Contrary to what most economists and analysts tell us, a large population, or even a growing population, might be more harmful than beneficial in the new age of AI and robots.

If we want to talk about national wealth, much depends on how we define it but if we define it as the mass of goods divided by the number of supplicants for those goods we begin to ask, if our GNP is produced by artificial intelligence and robots, do we need more than 330 million people to increase production? If we are dividing the sum of production by the population, would not a more manageable population make us richer rather than poorer?

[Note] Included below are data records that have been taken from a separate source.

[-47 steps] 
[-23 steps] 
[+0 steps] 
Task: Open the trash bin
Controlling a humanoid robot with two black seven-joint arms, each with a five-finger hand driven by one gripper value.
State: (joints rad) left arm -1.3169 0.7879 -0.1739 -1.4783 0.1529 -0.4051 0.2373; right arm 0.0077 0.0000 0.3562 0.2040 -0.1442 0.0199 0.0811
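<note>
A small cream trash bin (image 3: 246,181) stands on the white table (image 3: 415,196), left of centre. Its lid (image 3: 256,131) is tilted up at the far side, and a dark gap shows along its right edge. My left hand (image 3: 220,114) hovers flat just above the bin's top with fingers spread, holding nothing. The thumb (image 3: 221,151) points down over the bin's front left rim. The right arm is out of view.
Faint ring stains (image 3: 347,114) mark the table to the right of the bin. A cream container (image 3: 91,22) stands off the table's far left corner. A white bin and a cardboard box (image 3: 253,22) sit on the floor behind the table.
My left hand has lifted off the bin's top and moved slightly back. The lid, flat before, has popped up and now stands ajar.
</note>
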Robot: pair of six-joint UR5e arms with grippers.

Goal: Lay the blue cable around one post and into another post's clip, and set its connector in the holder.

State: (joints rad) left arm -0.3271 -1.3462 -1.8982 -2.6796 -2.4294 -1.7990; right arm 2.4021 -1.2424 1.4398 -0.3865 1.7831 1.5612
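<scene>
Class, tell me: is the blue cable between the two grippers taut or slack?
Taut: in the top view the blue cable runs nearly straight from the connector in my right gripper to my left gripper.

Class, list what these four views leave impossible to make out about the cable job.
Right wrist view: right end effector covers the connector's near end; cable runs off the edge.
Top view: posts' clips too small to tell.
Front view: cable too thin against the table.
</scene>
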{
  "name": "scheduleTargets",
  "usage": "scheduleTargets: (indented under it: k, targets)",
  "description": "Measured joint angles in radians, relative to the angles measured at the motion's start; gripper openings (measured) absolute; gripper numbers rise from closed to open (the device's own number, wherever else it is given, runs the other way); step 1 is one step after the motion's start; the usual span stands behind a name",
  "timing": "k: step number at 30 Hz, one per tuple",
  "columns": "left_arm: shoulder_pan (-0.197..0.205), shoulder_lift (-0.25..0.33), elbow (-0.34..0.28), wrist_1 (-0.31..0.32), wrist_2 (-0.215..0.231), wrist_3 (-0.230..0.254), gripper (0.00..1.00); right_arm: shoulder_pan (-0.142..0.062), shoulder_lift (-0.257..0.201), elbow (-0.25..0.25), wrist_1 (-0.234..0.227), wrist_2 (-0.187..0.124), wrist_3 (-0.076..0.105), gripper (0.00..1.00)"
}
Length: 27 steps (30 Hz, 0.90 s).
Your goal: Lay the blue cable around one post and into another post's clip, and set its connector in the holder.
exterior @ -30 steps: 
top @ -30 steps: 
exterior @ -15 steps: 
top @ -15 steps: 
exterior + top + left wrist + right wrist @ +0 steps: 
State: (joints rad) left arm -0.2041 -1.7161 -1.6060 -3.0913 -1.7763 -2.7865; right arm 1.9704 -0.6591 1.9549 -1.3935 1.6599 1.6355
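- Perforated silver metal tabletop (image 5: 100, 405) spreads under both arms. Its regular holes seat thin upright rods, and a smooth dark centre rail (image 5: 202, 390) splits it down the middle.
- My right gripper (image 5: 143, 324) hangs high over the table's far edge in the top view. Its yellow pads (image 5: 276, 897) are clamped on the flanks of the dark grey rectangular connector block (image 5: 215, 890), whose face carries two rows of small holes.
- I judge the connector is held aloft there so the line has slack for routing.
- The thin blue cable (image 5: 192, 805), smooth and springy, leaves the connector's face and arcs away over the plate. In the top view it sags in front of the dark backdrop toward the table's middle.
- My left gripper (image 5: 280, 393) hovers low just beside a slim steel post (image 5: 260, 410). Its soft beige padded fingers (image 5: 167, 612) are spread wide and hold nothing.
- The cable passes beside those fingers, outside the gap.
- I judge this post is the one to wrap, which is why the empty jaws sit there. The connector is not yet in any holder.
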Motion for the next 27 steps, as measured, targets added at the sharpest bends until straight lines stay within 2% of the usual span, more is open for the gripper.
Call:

If we are entering a technological age in which wealth at the level of conception is done by a very few brilliant human minds while the bulk of production is done by smart machines, how do we distribute the wealth? If we don't distribute the wealth, do we risk revolution? If we do distribute the wealth will we certainly kill off incentive?

It seems to me these questions become all the more intractable the more disparity between the elite and the consuming class is increased by virtue of size of population.

Most of the arguments in favor of large population, or more intelligently of growing population, center on the need to create markets for consumption. In an age in which 3D printing is making us rethink the entire concept of economies of scale, should we not also rethink this maxim?

You touched on another argument in support of an ever-growing population: Social Security.

I do not understand an argument that essentially says that the way to shore up a Ponzi scheme is to expand the Ponzi scheme to an ever greater number of participants. I do not accept the view that we need to engage in an immigration/population Ponzi scheme in order to maintain a growing economy. That is what we say about Social Security. In effect we divide the cost of maintaining our seniors by an ever shrinking workforce and despair at the arithmetic so we simply kick the can down the road and make it ultimately worse.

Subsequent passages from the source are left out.